Turns user-provided slide or demo context into a timed presentation script board with speaker notes, demo beats, claim checks, and fallback lines while flagging unverifiable claims.

Audits

Pass

Install

openclaw skills install ai-slide-demo-script-board

AI Slide Demo Script Board

Overview

Use this prompt-only skill when a user needs to turn a slide deck, outline, or product demo plan into a clear presentation script board.

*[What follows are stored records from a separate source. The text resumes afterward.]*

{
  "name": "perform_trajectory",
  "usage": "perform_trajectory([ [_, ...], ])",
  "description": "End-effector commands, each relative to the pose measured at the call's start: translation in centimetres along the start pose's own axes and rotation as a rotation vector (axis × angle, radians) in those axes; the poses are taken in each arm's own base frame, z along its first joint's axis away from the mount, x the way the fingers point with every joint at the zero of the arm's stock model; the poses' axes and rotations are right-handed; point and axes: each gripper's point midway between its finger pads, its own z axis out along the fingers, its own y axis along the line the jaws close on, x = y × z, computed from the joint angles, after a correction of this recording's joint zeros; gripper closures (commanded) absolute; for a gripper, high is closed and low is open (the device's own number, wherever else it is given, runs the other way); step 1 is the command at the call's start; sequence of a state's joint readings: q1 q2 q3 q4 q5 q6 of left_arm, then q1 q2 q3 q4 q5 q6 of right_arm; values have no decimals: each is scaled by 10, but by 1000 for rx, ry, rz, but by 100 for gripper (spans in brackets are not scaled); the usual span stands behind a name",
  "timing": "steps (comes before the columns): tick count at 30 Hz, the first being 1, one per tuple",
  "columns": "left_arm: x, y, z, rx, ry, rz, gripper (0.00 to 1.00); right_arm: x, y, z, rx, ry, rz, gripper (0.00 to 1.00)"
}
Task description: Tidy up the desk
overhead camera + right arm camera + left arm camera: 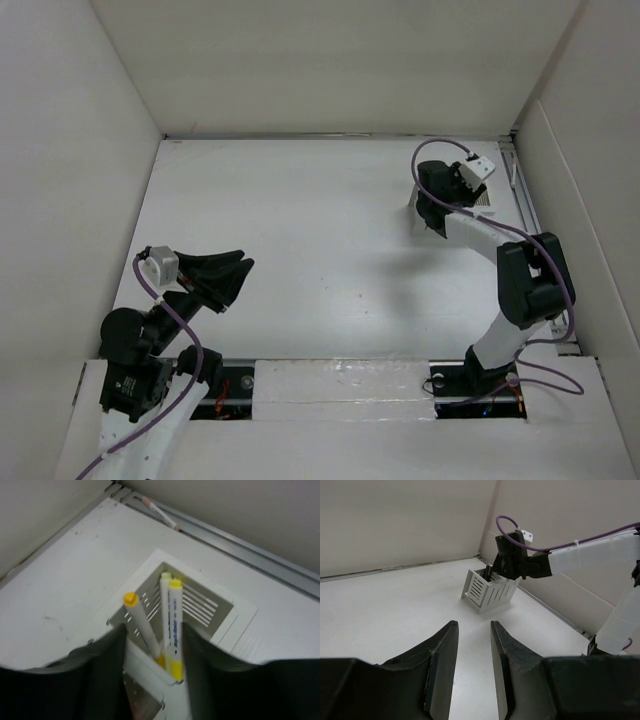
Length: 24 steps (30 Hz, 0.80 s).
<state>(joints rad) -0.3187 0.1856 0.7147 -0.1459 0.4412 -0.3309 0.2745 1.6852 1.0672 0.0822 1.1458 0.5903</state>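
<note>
The desk (320, 250) is a wide white tabletop. A white slotted pen holder (200, 605) stands near its far right corner, also visible in the left wrist view (487, 592). Three white markers with yellow caps (172, 625) stand upright in one compartment. My right gripper (154, 635) hangs directly over the holder, open, with its dark fingers on either side of the markers; I cannot tell if a pad still touches one. My left gripper (235, 283) hovers low over the near left of the desk, partly open with only bare tabletop between its fingers (451, 665).
A pencil (160, 512) lies in the metal rail (240, 550) along the desk's right edge, beyond the holder. Tall white wall panels (60, 150) close in the desk on the left, back and right. The right arm (530, 275) reaches along the right side.
</note>
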Motion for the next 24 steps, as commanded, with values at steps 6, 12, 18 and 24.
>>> perform_trajectory([
  [6, -15, -3, 2, 7, -49, 19, 53, -51, 28, -54, -272, 91, 204, 30],
  [12, -17, 1, 0, -21, -58, 17, 23, -77, 53, -185, -813, 208, 364, 0],
  [18, -18, 4, 1, -39, -61, 9, 12, -42, 47, -325, -1338, 376, 183, 0],
  [24, -15, 3, 3, -26, -54, 10, 13, -4, 17, -362, -1481, 452, 102, 0],
])
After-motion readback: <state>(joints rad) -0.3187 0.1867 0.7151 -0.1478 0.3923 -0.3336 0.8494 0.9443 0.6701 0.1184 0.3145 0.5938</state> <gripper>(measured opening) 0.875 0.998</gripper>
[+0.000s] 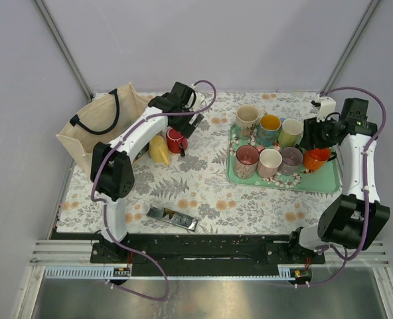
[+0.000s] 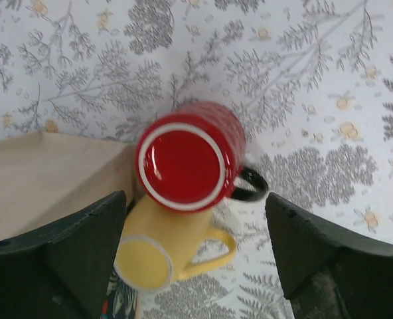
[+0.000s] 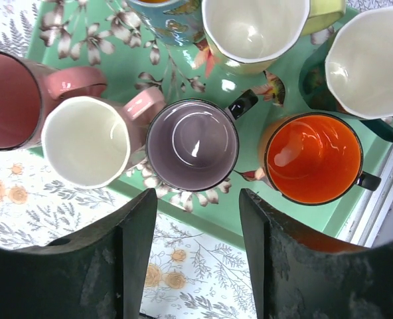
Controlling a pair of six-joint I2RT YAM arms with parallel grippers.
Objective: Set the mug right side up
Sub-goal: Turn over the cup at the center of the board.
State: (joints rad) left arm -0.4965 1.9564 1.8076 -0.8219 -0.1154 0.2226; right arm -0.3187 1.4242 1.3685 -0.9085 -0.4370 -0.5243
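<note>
A red mug [image 2: 186,156] with a black handle stands upside down on the flowered tablecloth, its base facing up; from above the red mug [image 1: 175,139] sits left of centre. Touching it lies a yellow mug [image 2: 163,246] on its side. My left gripper [image 2: 196,256] hovers open above the two, with nothing between its fingers [image 2: 70,259]. From above, the left gripper [image 1: 186,123] is just behind the red mug. My right gripper [image 3: 198,259] is open and empty over the near edge of the green tray [image 3: 216,216].
The green tray [image 1: 329,183] holds several upright mugs, among them a purple mug [image 3: 192,145] and an orange mug [image 3: 314,158]. A beige bag [image 1: 97,129] stands at the far left beside the mugs. A shiny packet [image 1: 173,217] lies near the front.
</note>
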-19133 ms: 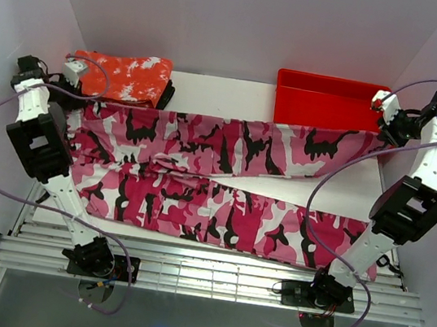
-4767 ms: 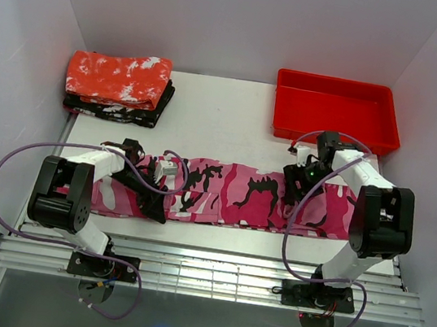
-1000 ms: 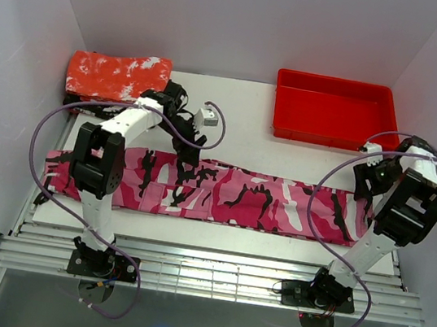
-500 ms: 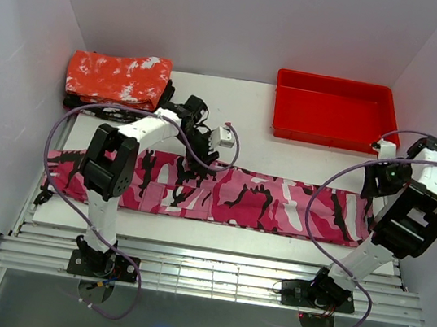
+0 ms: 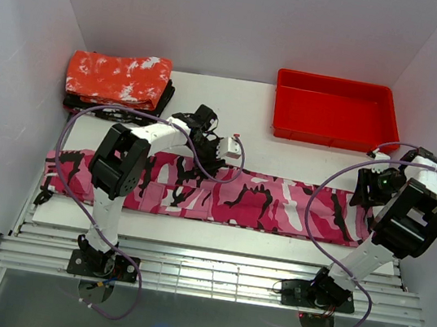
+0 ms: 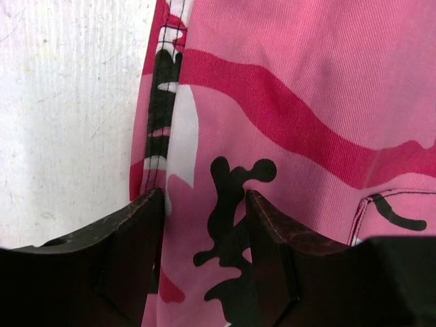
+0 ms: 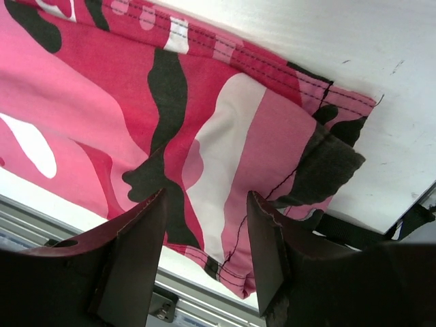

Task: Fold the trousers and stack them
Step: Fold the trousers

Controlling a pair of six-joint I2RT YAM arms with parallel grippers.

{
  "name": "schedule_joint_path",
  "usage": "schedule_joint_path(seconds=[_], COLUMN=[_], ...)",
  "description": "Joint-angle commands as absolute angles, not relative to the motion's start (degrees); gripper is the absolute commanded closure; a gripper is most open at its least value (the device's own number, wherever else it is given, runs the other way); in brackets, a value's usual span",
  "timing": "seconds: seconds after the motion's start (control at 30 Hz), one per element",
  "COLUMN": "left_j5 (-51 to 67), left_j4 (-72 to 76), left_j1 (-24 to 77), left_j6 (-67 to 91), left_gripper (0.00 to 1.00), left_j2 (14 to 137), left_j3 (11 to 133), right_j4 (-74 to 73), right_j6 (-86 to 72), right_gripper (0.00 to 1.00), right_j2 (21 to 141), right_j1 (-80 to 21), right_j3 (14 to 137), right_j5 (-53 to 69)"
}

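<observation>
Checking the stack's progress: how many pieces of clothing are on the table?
3: the pink trousers laid flat along the near edge; a folded red speckled cloth in the far left corner; a dark folded piece under it. Others may be hidden there.

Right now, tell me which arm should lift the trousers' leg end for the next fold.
Right. The right gripper hangs open directly over the hemmed leg end of the trousers, while the left gripper sits mid-length at their far edge.

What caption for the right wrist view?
Right hand open over the hem end of the pink camouflage trousers, lying on the white table.
</observation>
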State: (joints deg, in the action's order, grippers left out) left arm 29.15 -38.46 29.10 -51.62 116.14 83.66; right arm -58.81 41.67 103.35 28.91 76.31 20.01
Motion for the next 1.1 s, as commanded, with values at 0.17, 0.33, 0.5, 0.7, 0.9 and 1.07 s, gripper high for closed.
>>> schedule_joint_path(seconds=[0.17,0.33,0.5,0.7,0.9,1.07], left_j5=[28.8,29.0,29.0,28.3,28.0,27.9], left_j4=[-36.7,-36.7,-36.7,-37.4,-37.6,-37.7], left_j1=[29.5,29.5,29.5,29.6,29.6,29.6], left_j6=[-51.7,-50.8,-50.3,-50.2,-50.2,-50.3], left_gripper=[0.37,0.37,0.37,0.37,0.37,0.37], left_j2=[116.4,116.5,116.9,117.3,117.0,116.6], left_j3=[86.0,86.3,86.7,88.1,88.4,88.1], right_j4=[-51.9,-49.2,-45.2,-44.2,-44.0,-44.1], right_j6=[37.4,36.7,36.8,36.9,36.3,36.4], right_gripper=[0.37,0.34,0.34,0.32,0.29,0.36], right_j2=[104.9,104.2,101.5,99.7,99.3,100.6], right_j1=[29.3,29.3,29.3,29.4,29.4,29.4], right_j3=[73.9,71.4,68.1,67.1,67.0,67.4], right_j5=[20.6,17.9,14.5,12.4,11.8,12.0])
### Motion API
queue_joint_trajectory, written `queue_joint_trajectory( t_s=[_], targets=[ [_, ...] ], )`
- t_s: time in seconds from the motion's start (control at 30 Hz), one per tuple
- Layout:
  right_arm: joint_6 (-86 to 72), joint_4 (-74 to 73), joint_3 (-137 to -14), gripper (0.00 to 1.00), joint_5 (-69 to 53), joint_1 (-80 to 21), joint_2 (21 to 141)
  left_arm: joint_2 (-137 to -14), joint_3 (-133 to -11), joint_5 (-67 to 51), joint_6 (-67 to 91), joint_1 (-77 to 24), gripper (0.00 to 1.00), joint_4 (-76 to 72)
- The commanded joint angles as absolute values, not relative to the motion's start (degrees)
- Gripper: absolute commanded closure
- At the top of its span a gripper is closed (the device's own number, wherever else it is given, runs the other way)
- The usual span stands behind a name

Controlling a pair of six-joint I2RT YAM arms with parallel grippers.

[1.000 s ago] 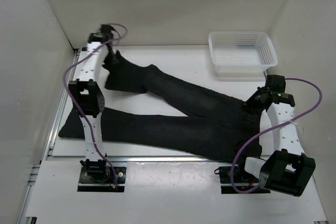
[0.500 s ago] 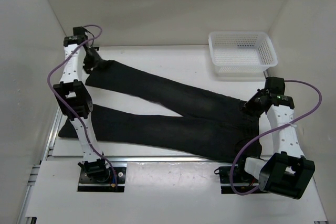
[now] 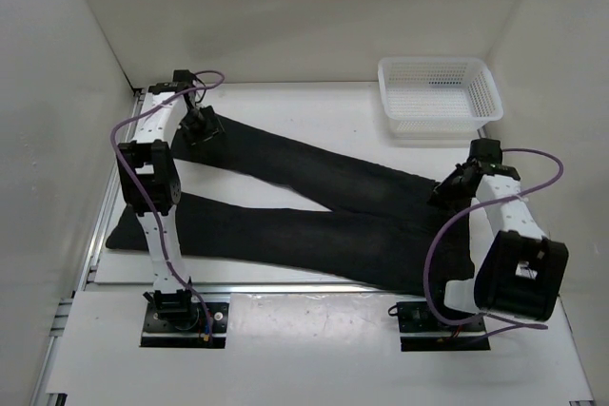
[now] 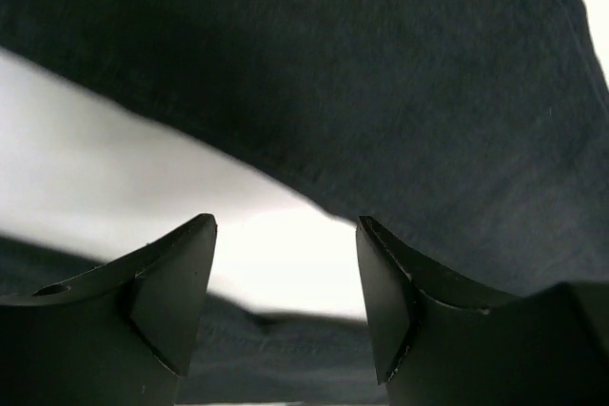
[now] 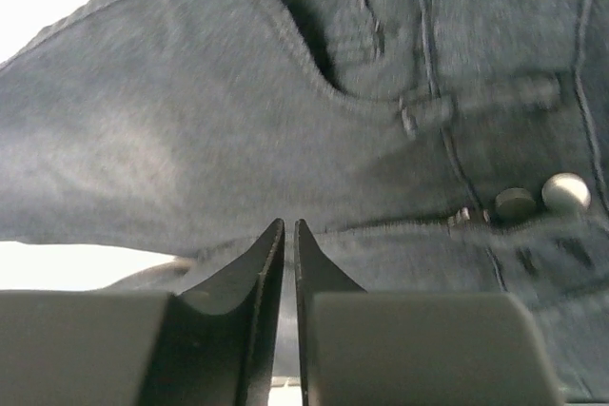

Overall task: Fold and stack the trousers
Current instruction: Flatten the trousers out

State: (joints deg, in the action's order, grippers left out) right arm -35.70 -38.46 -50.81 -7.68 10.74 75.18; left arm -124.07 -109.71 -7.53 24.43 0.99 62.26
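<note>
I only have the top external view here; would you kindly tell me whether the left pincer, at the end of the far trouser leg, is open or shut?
Observer: It is open. In the left wrist view, the left pincer has its fingers well apart. They hold nothing, and the table and the trousers show beyond them.
Operator: Thank you. And what about the right pincer by the waistband?
Observer: The right pincer is shut. Its fingertips nearly touch, and no fabric shows between them.
</note>
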Motion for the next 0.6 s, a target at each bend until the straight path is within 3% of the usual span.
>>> queue_joint_trajectory(
  t_s=[0.0,0.27,0.57],
  targets=[
    [-37.3,-33.3,-51.8,0.84,-7.8,10.5,79.4,-127.6,-114.0,-8.7,23.7,0.8,0.28,61.3],
    [-41.6,-30.8,-55.7,0.75,-2.8,10.5,93.3,-132.4,-119.2,-5.2,23.7,1.3,0.29,63.8],
    [-42.1,-32.0,-68.1,0.75,0.2,10.0,104.4,-137.1,-124.9,-4.1,22.5,3.1,0.30,66.1]
  ],
)
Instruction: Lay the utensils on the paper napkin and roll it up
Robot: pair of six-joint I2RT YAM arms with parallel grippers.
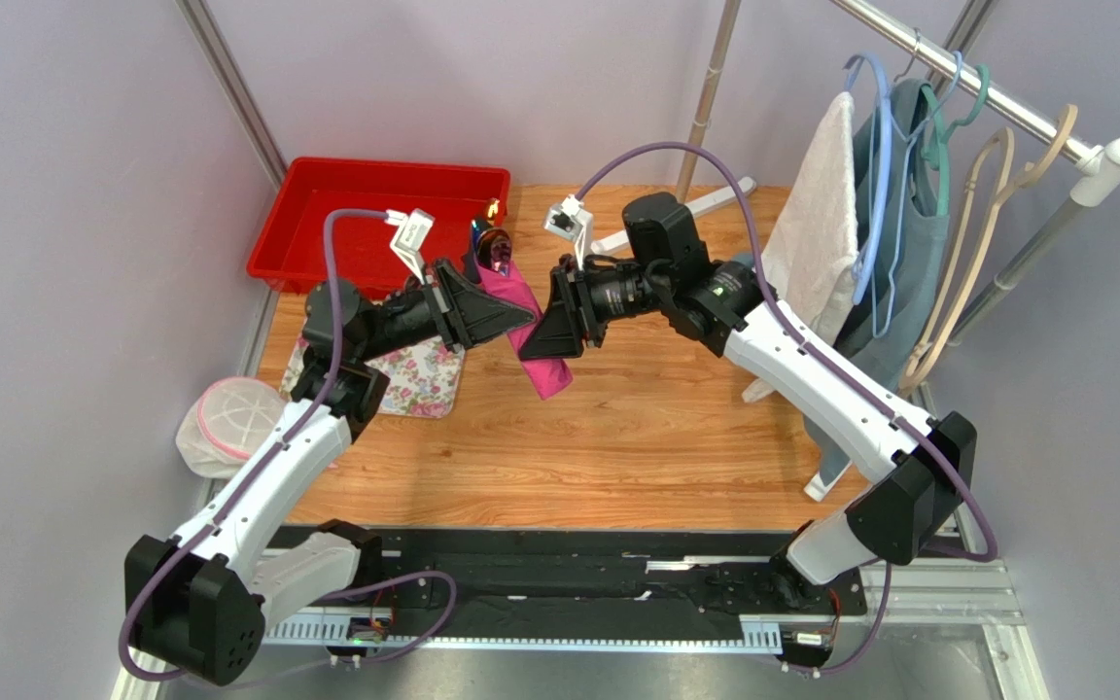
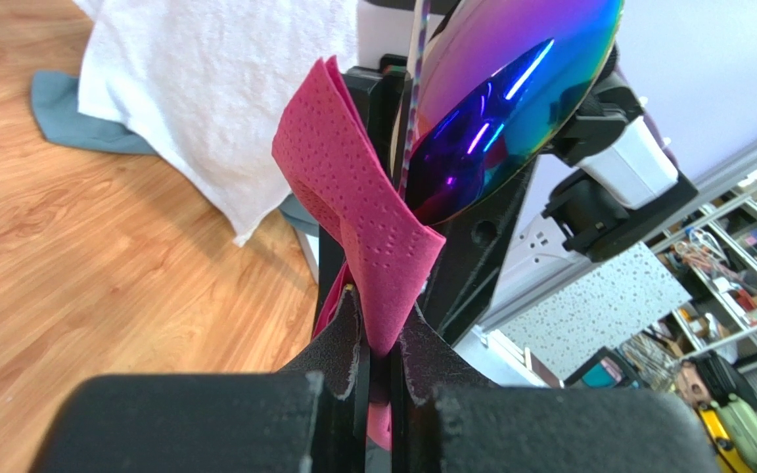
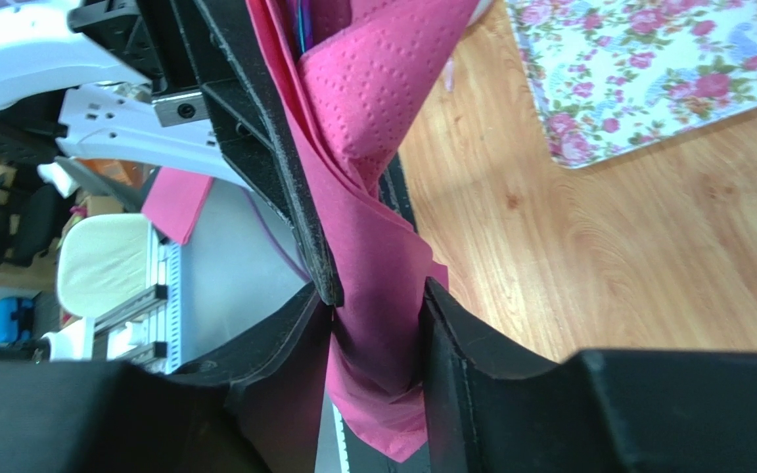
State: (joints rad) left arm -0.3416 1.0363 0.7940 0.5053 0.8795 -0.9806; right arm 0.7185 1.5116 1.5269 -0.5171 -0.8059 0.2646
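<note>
The paper napkin (image 1: 543,362) is a crumpled magenta bundle held in the air between both arms above the wooden table (image 1: 639,438). My left gripper (image 1: 512,309) is shut on the paper napkin (image 2: 363,197), pinching a fold at its fingertips. An iridescent purple spoon bowl (image 2: 511,108) and a thin handle stick up out of the bundle; these utensils (image 1: 490,242) show at its top. My right gripper (image 1: 560,330) faces the left one. In its wrist view the napkin (image 3: 382,266) fills the gap between its fingers (image 3: 456,345), which press on it.
A red tray (image 1: 362,219) stands at the back left. A floral cloth (image 1: 420,376) lies under the left arm, a white mesh bag (image 1: 230,423) off the table's left edge. A rack with a white towel (image 1: 822,234) and hangers stands at the right.
</note>
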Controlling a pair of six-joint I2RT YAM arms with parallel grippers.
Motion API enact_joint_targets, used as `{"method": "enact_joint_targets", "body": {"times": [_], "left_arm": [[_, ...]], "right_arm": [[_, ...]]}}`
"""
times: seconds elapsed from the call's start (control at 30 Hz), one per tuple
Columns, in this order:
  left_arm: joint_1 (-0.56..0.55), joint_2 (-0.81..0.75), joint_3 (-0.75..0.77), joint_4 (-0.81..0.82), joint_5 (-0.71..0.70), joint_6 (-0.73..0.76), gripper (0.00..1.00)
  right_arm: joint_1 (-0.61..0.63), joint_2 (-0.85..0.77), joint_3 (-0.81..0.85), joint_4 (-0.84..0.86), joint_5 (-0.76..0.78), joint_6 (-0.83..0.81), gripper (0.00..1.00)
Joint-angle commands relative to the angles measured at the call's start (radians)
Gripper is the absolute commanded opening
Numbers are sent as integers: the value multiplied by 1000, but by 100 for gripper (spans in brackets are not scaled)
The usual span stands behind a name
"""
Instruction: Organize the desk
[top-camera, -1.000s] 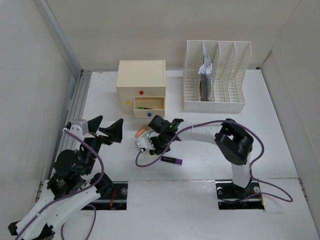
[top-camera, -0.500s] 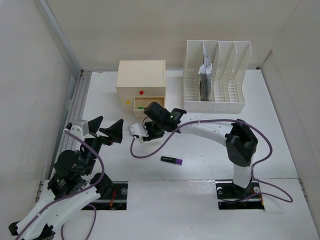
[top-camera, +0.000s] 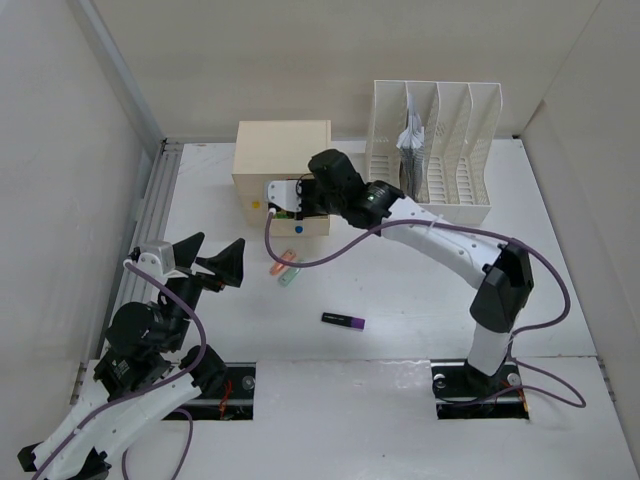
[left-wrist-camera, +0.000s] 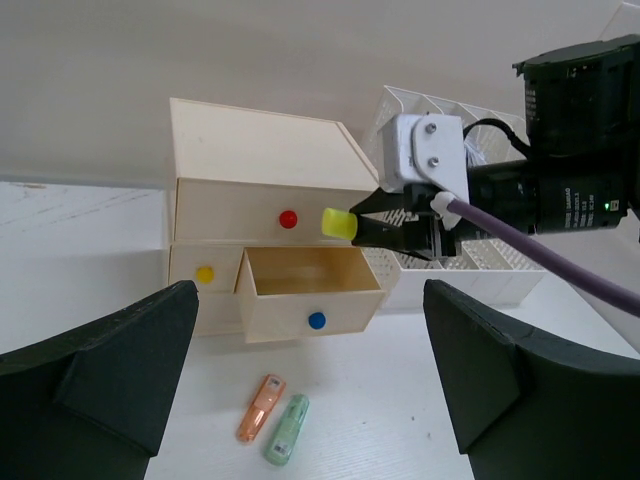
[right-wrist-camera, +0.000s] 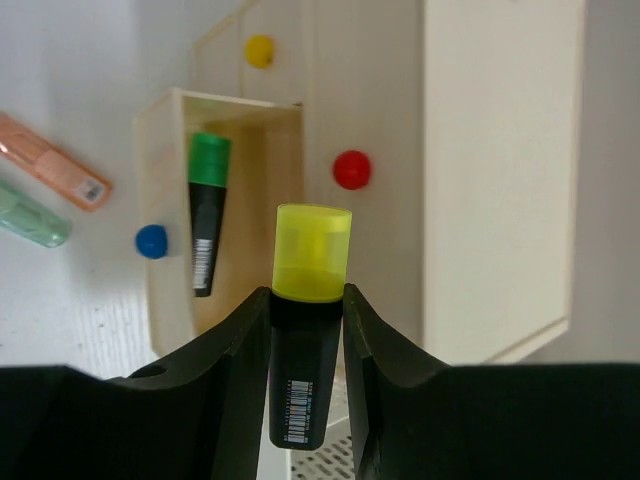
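The table lies under everything, from the arm bases out to the far wall. To the near left of the drawer box, the left arm hangs idle above the table, its jaws spread wide and holding nothing.

At the box front, the blue-dot drawer stands pulled out, with a green-capped highlighter lying along it inside. The right arm reaches over this drawer, its jaws pinching a yellow-capped highlighter, which sits at about the level of the red dot.

The step in hand looks like stowing this highlighter. The next move calls for lowering it into the free strip beside the green-capped one, lined up with the drawer's length so it clears the walls, and then letting go.

Just in front of the box, an orange pen and a pale green pen lie side by side. A purple marker lies further forward and to the right, so three items are left to tidy. Right of the box stands the file rack.
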Motion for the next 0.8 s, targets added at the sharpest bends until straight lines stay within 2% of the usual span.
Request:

The skill organizes each slide or demo moment into purpose, talk track, visual cue, timing, transition, demo action, proof needed, and fallback line. It must only use facts supplied by the user or clearly marked as assumptions. Unverifiable claims are flagged instead of invented.

When to Use

Use this skill when the user says things like:

  • "Help me script this slide deck."
  • "Make a demo script from these slides."
  • "I need speaker notes and transitions."
  • "Turn this product walkthrough into a timed script."
  • "Check my presentation claims before I demo."
  • "Build a script board for a sales, training, investor, or internal demo."

Required Inputs

Ask for only the details needed to build the board:

  • Audience and their likely level of context
  • Goal of the presentation or demo
  • Time limit and target pace
  • Slide titles, slide text, screenshots, outline, or a pasted deck summary
  • Demo steps, product areas, or live actions to show
  • Facts, metrics, customer names, dates, or claims that are approved to use
  • Required tone, such as executive, teaching, technical, sales, launch, or workshop
  • Speaker constraints, such as single speaker, handoff points, or Q&A time
  • Risks, sensitive topics, or claims that must be avoided

If the user has not provided enough facts for a claim, ask for the source or mark the item as needing verification.

Workflow

  1. Confirm the presentation frame. Restate the audience, goal, time limit, tone, and available slide or demo material.
  2. Segment the material. Break the deck or outline into slide-by-slide or beat-by-beat rows.
  3. Assign intent. For each row, name what the audience should understand, feel, or do next.
  4. Draft the talk track. Write concise speaker notes in the user's requested tone.
  5. Add demo actions. Note exactly what to click, show, pause on, or skip. If no demo action is available, write "none provided."
  6. Add visual cues. Tie each talking point to visible slide text, chart areas, screenshots, or UI moments supplied by the user.
  7. Check claims. Label each metric, customer statement, comparison, promise, or performance claim as verified from user input, needs source, assumption, or remove.
  8. Create transitions. Add a short bridge from each slide or beat to the next.
  9. Prepare risk and fallback lines. Add recovery language for loading delays, missing data, demo failure, timing pressure, or audience objections.
  10. Balance timing. Estimate seconds or minutes per row and trim low-value detail when the time limit is tight.
  11. End with next step. Include closing line, call to action, and Q&A handoff if relevant.

Output Format

Produce the script board with these sections:

  1. Presentation Frame
    • Audience
    • Goal
    • Time limit
    • Tone
    • Materials used
  2. Slide Demo Script Board
    • Slide or beat number
    • Title or moment
    • Audience takeaway
    • Talk track
    • Visual cue or demo action
    • Timing
    • Transition
    • Claim status
  3. Claim Check List
    • Claim
    • Status: verified from user input, needs source, assumption, or remove
    • What proof is needed
    • Safer wording if proof is missing
  4. Demo Risk Board
    • Risk or failure point
    • Prevention note
    • Fallback line
  5. Timing Trim Plan
    • Must keep
    • Can shorten
    • Can skip if time runs short
  6. Opening and Closing Lines
    • Opening
    • Closing
    • Q&A handoff or next step
  7. Missing Inputs
    • Any details needed before this is presenter-ready

Example Prompts

Copy and paste one of these into your AI assistant with your slide details filled in:

  1. Sales demo script: "I have a 15-minute product demo for a sales call with 8 slides. Audience is a VP of engineering and their team. Here are my slide titles: [Problem, Current Pain, Our Approach, Architecture, Key Features, Customer Example, Pricing, Next Steps]. Build a script board."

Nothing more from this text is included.